WHAT TO PRODUCE —
Set out exactly every line of the entries below, starting at the line that holds "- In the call" and stopping after the line that holds "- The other".

LISTED ENTRIES —
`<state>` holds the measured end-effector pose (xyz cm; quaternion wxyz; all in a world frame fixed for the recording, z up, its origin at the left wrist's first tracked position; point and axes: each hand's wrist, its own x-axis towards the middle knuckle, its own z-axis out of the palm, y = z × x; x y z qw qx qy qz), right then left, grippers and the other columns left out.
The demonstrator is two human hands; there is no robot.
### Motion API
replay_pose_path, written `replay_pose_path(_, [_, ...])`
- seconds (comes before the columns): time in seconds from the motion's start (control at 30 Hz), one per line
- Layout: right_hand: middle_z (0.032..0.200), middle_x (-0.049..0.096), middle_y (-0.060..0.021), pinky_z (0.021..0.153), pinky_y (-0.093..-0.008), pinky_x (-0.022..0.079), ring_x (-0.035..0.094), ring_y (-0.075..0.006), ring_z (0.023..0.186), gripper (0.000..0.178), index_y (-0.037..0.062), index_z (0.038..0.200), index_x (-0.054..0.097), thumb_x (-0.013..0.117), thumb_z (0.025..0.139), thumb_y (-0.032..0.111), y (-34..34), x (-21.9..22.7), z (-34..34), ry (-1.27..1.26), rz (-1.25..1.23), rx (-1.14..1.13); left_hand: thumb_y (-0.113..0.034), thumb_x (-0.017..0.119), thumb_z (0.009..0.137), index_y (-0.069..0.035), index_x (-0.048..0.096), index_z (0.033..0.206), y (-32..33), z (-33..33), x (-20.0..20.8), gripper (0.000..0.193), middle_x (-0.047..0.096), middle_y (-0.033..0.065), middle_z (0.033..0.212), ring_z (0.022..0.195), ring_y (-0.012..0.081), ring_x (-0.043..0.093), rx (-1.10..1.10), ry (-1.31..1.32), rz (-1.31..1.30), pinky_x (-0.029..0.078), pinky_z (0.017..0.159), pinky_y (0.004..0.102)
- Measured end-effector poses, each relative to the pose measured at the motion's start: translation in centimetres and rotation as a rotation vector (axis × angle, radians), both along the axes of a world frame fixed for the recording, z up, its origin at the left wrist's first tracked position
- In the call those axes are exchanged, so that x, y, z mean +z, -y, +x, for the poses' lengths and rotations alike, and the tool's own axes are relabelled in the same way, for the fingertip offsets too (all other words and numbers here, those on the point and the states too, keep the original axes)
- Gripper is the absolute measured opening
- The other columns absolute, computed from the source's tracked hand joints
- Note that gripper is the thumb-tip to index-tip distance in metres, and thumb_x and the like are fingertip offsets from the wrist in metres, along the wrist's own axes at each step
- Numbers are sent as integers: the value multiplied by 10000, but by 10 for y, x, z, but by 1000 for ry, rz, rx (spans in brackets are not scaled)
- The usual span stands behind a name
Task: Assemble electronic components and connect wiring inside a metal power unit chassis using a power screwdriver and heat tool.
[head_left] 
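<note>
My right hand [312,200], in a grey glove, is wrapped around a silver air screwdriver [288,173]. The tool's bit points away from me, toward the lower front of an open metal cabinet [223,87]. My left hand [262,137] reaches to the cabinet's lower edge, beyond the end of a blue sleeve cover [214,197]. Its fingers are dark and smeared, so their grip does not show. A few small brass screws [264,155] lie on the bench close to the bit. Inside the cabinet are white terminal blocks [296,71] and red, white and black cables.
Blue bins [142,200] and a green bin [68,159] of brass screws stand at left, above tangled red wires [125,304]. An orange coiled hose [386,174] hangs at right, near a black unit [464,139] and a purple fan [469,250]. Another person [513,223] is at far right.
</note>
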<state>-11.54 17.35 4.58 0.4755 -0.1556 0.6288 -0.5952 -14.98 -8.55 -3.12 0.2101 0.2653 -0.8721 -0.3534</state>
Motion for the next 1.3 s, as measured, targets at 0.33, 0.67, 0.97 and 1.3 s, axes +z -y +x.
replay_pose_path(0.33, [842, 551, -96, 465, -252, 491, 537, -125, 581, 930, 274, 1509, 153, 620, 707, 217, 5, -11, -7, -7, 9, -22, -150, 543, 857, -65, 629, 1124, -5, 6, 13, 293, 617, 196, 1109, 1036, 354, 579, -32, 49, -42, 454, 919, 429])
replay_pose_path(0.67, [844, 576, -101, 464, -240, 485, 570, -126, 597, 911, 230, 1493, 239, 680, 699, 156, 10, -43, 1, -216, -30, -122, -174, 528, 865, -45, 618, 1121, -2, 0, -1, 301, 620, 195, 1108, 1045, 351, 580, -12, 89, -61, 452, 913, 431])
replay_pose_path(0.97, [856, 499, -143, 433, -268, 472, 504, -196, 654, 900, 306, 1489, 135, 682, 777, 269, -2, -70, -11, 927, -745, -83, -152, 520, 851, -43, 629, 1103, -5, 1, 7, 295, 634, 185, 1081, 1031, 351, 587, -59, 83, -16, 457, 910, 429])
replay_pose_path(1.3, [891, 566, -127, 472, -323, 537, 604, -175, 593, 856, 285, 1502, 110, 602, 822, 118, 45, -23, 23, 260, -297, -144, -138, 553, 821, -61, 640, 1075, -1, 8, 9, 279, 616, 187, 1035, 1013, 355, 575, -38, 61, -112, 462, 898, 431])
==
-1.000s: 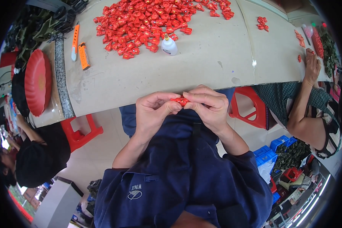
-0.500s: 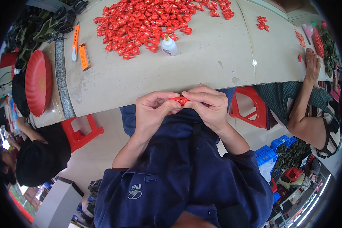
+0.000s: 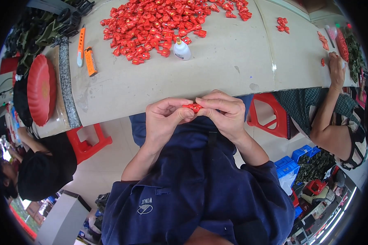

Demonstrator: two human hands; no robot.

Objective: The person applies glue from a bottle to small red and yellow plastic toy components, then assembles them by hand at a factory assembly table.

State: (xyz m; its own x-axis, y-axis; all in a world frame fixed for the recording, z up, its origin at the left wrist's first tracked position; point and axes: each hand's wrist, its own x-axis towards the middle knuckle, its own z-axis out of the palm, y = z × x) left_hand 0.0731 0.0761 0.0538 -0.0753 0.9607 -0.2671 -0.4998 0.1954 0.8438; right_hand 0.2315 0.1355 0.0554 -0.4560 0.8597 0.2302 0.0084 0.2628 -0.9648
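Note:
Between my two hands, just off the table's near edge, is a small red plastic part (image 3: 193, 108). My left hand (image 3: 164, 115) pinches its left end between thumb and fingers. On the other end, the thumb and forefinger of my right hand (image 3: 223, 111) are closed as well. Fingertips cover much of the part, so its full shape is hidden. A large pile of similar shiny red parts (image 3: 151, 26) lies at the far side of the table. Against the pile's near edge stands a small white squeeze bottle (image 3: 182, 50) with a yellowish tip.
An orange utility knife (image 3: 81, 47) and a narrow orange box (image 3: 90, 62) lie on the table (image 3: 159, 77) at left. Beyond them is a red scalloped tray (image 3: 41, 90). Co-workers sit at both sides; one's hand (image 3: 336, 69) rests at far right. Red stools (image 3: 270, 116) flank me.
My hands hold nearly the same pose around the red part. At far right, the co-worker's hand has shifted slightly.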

EXERCISE RESPONSE —
- In the call those axes are exchanged, so that x, y, z mean +z, -y, +x, for the poses' lengths and rotations alike, and the tool's own axes are relabelled in the same way, for the fingertip offsets too (all other words and numbers here, those on the point and the states too, keep the original axes)
- Gripper is the absolute measured opening
- The other columns absolute, computed from the source's tracked hand joints

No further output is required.